The SPEAK study rationale and design: A linguistic corpus-based approach to understanding thought disorder
J M M Bayer,J Spark,M Krcmar,M Formica,K Gwyther,A Srivastava,A Selloni,M Cotter,J Hartmann,A Polari,Z R Bilgrami,C Sarac,A Lu,Alison R Yung,A McGowan,P McGorry,J L Shah,G A Cecchi,R Mizrahi,B Nelson,C M Corcoran
DOI: https://doi.org/10.1016/j.schres.2022.12.048
Abstract:Aim: Psychotic symptoms are typically measured using clinical ratings, but more objective and sensitive metrics are needed.
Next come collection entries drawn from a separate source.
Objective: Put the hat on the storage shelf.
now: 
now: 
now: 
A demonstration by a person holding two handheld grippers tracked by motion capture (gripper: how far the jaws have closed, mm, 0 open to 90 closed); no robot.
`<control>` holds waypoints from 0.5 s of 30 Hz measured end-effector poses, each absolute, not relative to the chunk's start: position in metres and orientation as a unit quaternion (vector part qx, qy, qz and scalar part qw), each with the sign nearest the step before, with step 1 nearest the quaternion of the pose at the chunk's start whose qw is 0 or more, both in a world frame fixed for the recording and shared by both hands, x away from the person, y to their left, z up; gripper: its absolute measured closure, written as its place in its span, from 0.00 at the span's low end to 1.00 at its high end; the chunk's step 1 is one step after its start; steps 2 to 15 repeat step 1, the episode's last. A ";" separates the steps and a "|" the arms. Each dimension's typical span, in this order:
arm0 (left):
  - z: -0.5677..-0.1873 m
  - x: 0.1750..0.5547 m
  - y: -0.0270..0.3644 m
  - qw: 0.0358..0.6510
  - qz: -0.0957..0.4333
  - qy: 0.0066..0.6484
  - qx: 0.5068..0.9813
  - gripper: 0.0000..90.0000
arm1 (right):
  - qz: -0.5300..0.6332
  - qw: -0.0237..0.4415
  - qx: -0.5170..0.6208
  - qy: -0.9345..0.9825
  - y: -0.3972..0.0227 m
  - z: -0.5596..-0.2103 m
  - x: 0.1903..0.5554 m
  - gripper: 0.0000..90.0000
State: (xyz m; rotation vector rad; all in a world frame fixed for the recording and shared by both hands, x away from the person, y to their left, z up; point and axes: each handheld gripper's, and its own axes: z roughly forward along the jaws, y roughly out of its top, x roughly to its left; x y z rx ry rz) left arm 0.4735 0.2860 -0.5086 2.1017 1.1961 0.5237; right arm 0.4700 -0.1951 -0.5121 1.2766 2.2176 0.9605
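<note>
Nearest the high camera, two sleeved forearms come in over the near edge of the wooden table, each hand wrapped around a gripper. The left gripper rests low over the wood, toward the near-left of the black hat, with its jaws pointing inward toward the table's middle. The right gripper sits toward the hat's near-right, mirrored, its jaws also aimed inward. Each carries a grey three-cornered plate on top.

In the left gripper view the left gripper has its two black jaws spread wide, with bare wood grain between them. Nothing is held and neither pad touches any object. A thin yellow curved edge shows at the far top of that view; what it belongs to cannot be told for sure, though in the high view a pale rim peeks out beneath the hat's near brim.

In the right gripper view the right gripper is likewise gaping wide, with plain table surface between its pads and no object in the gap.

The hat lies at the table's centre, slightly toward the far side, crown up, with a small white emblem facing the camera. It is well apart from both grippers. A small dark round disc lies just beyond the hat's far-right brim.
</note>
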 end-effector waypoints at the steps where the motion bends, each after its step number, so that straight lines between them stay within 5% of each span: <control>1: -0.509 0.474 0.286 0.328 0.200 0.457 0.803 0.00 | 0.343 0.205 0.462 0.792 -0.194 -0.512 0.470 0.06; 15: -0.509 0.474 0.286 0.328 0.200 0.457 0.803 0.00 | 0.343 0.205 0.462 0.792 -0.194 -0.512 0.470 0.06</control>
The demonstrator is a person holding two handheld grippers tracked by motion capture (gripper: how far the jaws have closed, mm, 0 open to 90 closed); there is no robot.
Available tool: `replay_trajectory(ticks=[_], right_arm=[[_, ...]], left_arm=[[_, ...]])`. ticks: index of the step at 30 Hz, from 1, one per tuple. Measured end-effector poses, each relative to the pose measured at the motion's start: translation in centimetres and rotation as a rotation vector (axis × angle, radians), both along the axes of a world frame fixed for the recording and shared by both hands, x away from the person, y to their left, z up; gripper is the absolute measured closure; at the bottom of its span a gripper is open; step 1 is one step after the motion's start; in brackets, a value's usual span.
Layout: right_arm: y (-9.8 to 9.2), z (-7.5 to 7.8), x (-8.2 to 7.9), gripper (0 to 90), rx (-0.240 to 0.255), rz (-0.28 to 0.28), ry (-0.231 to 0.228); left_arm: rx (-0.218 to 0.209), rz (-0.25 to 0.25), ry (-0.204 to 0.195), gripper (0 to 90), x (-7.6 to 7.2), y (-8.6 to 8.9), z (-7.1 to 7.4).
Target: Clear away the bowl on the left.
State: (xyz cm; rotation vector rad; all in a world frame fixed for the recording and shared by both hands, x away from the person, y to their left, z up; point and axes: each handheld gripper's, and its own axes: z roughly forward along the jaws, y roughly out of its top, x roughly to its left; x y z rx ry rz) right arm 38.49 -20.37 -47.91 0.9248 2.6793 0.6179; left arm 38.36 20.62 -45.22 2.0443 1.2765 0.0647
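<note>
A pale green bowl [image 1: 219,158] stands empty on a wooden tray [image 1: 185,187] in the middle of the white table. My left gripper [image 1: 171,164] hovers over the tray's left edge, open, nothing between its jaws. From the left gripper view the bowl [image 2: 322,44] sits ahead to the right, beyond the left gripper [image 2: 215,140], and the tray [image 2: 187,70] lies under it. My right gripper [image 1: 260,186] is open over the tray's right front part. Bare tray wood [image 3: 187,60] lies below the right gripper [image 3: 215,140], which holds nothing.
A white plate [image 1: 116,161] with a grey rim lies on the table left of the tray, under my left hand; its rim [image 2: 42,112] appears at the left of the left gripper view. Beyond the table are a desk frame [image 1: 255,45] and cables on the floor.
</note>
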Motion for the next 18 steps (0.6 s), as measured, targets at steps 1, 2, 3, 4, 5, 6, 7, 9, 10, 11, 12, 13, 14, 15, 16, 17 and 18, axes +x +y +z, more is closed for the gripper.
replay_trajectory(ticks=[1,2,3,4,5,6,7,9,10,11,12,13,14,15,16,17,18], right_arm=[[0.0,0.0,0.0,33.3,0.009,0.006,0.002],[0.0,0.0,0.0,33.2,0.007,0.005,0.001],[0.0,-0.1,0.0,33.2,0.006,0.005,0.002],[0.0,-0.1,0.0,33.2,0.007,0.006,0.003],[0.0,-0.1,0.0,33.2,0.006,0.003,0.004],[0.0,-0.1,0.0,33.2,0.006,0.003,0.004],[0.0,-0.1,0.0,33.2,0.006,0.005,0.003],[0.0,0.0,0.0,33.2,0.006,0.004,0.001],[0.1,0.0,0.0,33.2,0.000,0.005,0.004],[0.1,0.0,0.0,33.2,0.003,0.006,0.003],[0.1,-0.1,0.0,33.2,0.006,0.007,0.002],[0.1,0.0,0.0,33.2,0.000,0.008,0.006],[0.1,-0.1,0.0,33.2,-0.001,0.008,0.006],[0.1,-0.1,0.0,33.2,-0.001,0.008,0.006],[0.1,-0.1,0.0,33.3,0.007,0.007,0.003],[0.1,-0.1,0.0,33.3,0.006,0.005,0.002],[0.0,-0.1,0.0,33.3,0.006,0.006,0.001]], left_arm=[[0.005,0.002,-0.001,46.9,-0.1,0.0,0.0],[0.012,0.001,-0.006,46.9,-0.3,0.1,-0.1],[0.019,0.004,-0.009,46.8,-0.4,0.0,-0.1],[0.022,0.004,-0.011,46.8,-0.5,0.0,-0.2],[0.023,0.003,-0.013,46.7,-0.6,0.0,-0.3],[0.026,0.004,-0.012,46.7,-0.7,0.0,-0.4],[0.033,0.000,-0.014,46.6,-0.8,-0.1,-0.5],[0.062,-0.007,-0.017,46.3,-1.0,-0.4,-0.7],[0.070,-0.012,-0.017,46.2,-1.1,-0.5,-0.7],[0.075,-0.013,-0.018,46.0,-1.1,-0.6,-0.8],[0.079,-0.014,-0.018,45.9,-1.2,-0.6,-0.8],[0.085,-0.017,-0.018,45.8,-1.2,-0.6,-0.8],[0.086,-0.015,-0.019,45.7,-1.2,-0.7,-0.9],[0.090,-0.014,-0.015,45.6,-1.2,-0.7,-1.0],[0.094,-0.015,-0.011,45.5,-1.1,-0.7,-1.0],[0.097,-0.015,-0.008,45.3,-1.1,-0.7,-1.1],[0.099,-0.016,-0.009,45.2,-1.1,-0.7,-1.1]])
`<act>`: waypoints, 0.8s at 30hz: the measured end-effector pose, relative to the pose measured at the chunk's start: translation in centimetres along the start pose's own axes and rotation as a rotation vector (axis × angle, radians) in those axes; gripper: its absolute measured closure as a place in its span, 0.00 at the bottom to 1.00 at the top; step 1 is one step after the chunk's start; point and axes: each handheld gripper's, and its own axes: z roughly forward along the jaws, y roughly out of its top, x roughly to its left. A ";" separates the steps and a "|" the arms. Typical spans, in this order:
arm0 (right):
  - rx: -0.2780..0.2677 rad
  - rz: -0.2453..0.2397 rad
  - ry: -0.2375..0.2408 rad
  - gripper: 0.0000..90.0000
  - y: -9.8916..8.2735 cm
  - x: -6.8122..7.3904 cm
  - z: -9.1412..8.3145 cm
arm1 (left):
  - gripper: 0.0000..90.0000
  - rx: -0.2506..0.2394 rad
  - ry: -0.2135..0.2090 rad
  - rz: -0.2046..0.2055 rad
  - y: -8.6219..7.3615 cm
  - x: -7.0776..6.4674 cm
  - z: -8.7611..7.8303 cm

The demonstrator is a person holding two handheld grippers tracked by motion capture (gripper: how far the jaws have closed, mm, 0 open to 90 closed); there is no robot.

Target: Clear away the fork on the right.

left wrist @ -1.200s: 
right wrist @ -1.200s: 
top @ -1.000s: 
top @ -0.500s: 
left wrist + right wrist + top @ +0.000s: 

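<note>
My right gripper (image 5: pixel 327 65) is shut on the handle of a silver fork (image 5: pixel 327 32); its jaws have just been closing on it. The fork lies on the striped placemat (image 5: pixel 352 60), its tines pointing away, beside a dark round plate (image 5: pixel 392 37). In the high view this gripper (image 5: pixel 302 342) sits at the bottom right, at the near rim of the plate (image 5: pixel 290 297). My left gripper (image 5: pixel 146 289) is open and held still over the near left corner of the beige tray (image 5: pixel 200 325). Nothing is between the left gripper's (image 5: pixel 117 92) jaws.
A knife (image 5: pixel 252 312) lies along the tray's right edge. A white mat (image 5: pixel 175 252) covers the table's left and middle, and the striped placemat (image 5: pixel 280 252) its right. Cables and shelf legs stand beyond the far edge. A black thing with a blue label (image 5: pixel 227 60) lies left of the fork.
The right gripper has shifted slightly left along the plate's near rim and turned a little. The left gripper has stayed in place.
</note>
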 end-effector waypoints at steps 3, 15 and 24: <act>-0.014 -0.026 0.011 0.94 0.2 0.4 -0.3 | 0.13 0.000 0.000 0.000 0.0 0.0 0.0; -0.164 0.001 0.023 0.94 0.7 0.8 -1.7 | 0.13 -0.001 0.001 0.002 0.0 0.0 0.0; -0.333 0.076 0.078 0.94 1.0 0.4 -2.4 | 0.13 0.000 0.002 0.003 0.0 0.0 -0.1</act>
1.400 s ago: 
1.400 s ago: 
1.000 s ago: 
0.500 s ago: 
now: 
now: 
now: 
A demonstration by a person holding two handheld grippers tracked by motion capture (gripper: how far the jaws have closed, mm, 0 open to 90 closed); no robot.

Hence, we will assess thought disorder using the Research Domain Criteria (RDoC) heuristic for language production, and its recommended paradigm of "linguistic corpus-based analyses of language output". Positive thought disorder (e.g., tangentiality and derailment) can be assessed using word-embedding approaches that assess semantic coherence, whereas negative thought disorder (e.g., concreteness, poverty of speech) can be assessed using part-of-speech (POS) tagging to assess syntactic complexity. We aim to establish convergent validity of automated linguistic metrics with clinical ratings, assess normative demographic variance, determine cognitive and functional correlates, and replicate their predictive power for psychosis transition among at-risk youths. Methods: This study will assess language production in 450 English-speaking individuals in Australia and Canada, who have recent onset psychosis, are at clinical high risk (CHR) for psychosis, or who are healthy volunteers, all well-characterized for cognition, function and symptoms. Speech will be elicited using open-ended interviews. Audio files will be transcribed and preprocessed for automated natural language processing (NLP) analyses of coherence and complexity. Data analyses include canonical correlation, multivariate linear regression with regularization, and machine-learning classification of group status and psychosis outcome. Conclusions: This prospective study aims to characterize language disturbance across stages of psychosis using computational approaches, including psychometric properties, normative variance and clinical correlates, important for biomarker development. SPEAK will create a large archive of language data available to other investigators, a rich resource for the field.